In Karlheinz Stockhausens (1928–2007) „Helikopter-Streichquartett“ spielen vier StreichmusikerInnen gemeinsam ein von Stockhausen komponiertes Stück, während sie gleichzeitig, aufgeteilt auf vier Helikopter, durch die Luft fliegen. Die Flughöhe der einzelnen Helikopter wiederum ist an die Notation gebunden, mit der die Musikerin/der Musiker im Inneren gerade spielt.
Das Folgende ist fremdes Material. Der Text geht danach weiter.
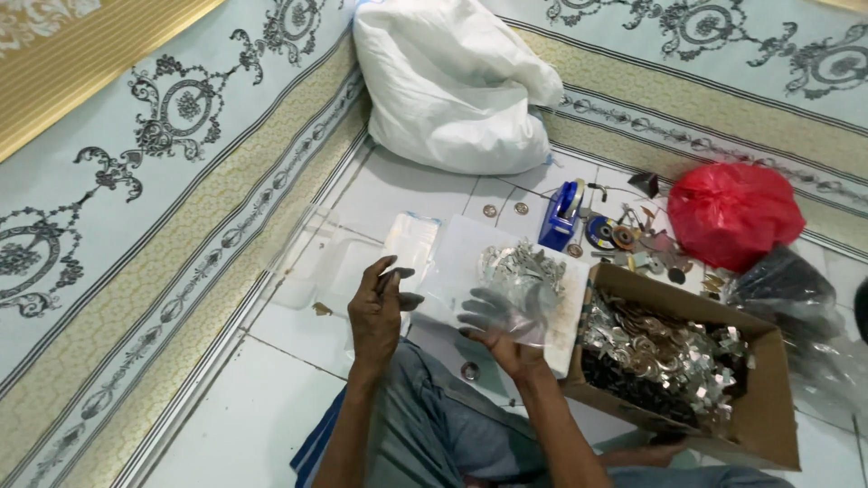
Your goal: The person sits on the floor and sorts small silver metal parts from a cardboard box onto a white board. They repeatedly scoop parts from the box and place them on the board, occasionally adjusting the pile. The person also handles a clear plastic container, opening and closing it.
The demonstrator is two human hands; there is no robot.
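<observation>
Clear plastic bag held over tiled floor, in front of knees; transparent, crumpled, silvery metal bits inside. Right hand under bag, grip closed on its lower part. Left hand grip pinching bag's left edge. Cardboard box of metal pieces just right.

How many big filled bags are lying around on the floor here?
3: a white bag at the top, a red bag at the right, and a dark bag just below it. Others may be out of view.
</observation>
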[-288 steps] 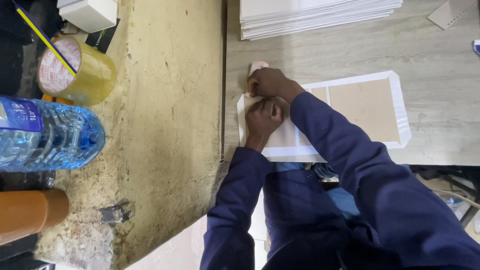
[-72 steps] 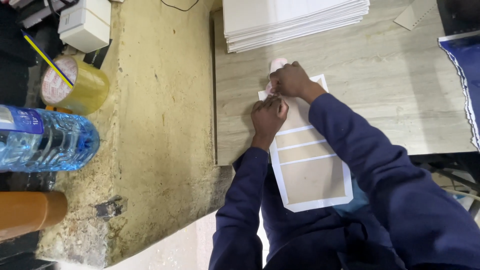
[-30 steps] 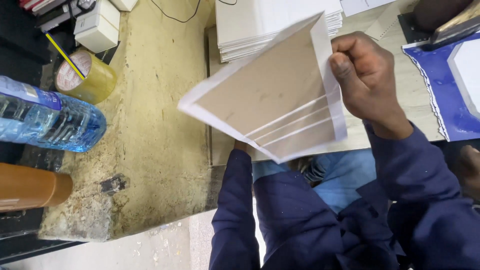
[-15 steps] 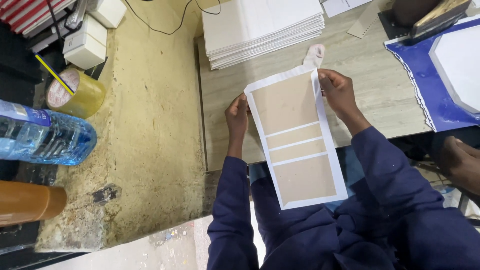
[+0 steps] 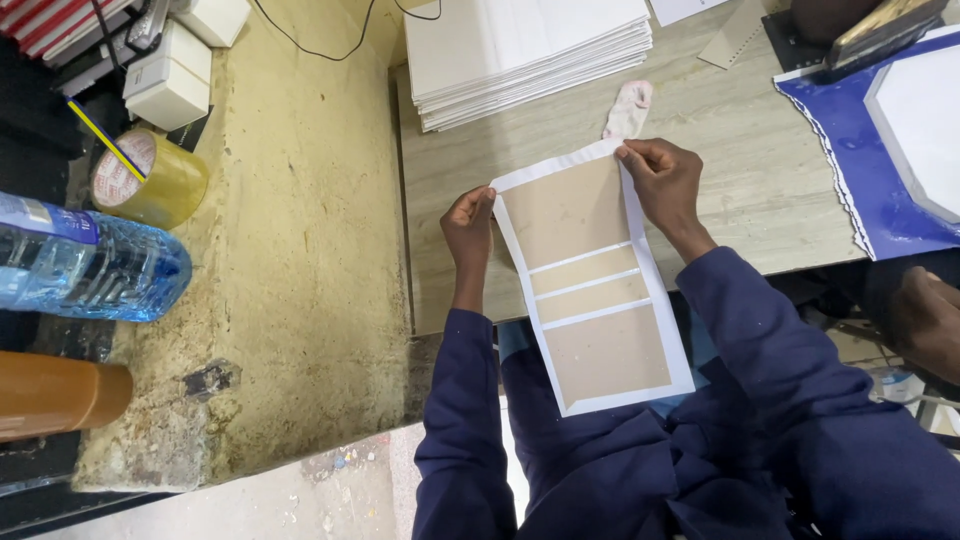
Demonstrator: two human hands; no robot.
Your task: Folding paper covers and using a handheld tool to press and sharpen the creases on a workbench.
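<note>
— Two hands on it: my left hand pinches the near-left corner of the board panel, my right hand pinches the far-right corner, both narrowed onto its white border. The panel, brown with white strips, lies half on the wooden table and half hanging off the front edge over my lap.

— What could go wrong?

— I judge the overhang is the weak spot. Should either pinch slacken, the free half could tip the panel down off the edge, or it could crease where it meets the table's lip. My fingers might also smudge or bend the white border.

— Any room to move?

— Some. The stack of white sheets lies beyond, the small cloth just beside my right fingers, the blue sheet well to the right. On the left the table ends at a rough stone ledge bearing a tape roll and a water bottle.
</note>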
Das Projekt, das unter der Leitung von Frank Scheffer 1996 mit vier Videokameras aufgenommen wurde, ist somit das radikale Unterfangen, Musik gemäß ihrer Notation in den Raum zu übersetzen.
Ausgangsmaterial für Herwig Turks Videoinstallation DNA-Film (2008) ist die DNA-Sequenz, wie sie durch das Verfahren der Gelelektrophorese lesbar wird: als eine Anreihung kleiner, etwas unscharfer, schwarz-weißer Rechtecke auf Filmmaterial. Das dadurch gewonnene Material hat Ähnlichkeit mit den Lochkarten, welche die frühen Computergenerationen verwendeten, aber auch Analogien zum schwarz-weiß flackernden Anfang oder Ende einer Filmrolle. Durch eine einfache lineare Animation generiert Turk ein Video, das scheinbar die Doppelhelix – und somit den genetische Code – zum Pulsieren bringt. Der Sprung von einer zweidimensionalen grafischen Abbildung zu einer zeitbasierten Schleife wird verstärkt durch eine Tonspur, die sich mittels direkter Übersetzung der Luminanzschwankungen der einzelnen Frames ergibt.